We’re packing up now to leave Trud Gornyaka, retreating along with the front. Temporary fences are being dismantled, trucks loaded, good-byes said. Soon we’ll be sleeping in dugouts. “Like real airmen,” say our big brothers in the 650th.
Despite all the noise and bother and our churning up their potato field beyond recognition, the villagers are sad to see us go. It pains me to think that tomorrow this place might be overrun by the fascists, to imagine that cozy little house where we
slept on the brick oven burned to an empty husk or, worse, serving as a headquarters for those jackbooted thugs. Anna Aleksandrovna says she’ll be fine. She’s lived through two wars and a famine already, she says. This won’t be the end of her.
How are you getting along, Pasha? I’m glad that you’re out of danger for the moment, but I know how quickly that can change. Sometimes when Iskra and I are working out our flight plan on a map, I let my eyes stray off the edge and think about which way your reservoir is and how far. Too far. Impossibly far.
Yours,
Valka
TWENTY
WITH REDDISH-BROWN CLOUDS HIDING THE SETTING sun, I had to do the preflight check by the stark light of the “flying mice.” Number 41 rested lightly on the crushed, rutted grass between the other two planes in my flight, wingtips rocking now and again when a gust caught them. Today I saw the three planes not as mules but as a line of cavalry horses lined up for the charge, stamping and pawing the ground in their impatience as we and the other aircrews circled around them.
The crew of armorers were struggling with a bomb.
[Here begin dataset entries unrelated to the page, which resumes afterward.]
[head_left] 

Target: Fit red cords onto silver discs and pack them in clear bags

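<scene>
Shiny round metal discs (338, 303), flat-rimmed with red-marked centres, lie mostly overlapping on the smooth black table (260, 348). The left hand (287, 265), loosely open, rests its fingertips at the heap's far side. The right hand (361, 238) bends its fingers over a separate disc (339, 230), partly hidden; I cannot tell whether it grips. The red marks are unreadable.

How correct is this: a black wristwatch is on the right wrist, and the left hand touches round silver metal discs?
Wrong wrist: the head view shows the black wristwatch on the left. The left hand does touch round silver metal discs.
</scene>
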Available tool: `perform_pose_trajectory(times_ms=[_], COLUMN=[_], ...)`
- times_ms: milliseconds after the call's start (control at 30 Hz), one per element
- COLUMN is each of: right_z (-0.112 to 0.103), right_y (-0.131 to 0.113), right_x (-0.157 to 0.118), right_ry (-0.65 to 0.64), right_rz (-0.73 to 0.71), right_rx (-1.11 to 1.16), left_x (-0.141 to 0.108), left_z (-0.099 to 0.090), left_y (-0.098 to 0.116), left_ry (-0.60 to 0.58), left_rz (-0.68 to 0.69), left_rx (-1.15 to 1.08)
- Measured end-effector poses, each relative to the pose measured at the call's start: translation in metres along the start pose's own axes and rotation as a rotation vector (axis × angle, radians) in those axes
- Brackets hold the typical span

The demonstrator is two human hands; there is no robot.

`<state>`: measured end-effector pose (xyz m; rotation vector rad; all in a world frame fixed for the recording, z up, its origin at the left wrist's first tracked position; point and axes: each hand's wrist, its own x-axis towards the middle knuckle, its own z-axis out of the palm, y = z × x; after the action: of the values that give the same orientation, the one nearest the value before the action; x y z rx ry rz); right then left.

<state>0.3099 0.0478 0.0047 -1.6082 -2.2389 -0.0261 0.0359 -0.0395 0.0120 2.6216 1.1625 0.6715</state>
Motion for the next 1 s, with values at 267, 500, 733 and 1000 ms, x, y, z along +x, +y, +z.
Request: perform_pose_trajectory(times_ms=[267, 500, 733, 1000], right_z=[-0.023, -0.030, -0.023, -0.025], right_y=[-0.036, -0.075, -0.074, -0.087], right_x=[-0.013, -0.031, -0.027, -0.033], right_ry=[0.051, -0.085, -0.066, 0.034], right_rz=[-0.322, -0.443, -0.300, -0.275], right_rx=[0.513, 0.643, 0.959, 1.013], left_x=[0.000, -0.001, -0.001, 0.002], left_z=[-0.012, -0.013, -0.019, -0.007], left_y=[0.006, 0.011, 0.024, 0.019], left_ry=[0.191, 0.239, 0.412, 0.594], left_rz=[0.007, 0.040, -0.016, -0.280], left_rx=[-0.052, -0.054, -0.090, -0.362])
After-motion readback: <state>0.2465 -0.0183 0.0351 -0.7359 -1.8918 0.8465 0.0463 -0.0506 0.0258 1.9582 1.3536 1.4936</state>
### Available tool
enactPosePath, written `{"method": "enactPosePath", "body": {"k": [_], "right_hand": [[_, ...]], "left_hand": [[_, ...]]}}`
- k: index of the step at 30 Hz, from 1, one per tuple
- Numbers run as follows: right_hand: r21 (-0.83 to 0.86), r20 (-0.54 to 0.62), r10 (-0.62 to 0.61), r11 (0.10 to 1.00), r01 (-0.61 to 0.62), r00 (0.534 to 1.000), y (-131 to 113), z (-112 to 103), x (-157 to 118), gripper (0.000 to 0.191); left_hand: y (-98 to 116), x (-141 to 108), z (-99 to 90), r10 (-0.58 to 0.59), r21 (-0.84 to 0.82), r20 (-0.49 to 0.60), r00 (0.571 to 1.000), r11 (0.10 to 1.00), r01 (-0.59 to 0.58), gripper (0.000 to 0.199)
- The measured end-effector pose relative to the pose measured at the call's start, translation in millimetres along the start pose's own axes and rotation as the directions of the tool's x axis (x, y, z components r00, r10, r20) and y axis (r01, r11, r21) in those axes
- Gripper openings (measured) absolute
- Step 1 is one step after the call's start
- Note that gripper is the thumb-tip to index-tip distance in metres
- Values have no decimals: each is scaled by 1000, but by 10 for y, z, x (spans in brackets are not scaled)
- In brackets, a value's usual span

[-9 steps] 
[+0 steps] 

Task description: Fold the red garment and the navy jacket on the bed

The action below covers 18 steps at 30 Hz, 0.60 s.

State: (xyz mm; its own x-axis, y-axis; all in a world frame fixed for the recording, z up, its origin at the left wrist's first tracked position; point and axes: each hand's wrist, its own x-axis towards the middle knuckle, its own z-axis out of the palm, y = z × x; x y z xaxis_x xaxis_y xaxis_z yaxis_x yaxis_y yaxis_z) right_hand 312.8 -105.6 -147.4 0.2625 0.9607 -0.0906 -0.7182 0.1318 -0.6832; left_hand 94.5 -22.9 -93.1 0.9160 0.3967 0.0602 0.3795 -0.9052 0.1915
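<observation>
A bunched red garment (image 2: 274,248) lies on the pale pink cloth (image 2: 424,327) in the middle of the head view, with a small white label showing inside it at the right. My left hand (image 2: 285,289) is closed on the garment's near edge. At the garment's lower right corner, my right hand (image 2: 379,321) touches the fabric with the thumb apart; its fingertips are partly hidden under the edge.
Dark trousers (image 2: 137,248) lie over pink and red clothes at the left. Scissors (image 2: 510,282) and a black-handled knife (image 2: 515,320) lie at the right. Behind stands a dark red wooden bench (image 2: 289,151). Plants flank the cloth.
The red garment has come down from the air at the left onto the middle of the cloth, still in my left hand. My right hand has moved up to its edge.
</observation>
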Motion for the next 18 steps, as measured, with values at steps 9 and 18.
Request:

There was something odd about its shape and the style of its fins.
“What are you hanging on my plane?” I demanded.
“It’s a German bomb,” said Masha the armorer. “We captured a fascist munitions dump.”
“Well, don’t give it to me! I’ll take real Soviet bombs, thanks. Put it on Tanya’s plane.”
“Belay that order!” said Tanya, appearing from behind her plane, which was Number 9. “I’m the flight commander and I shall take the Russian bombs.”
Masha made a face. “You’re both out of luck. These are all we have, unless you want concrete practice bombs.”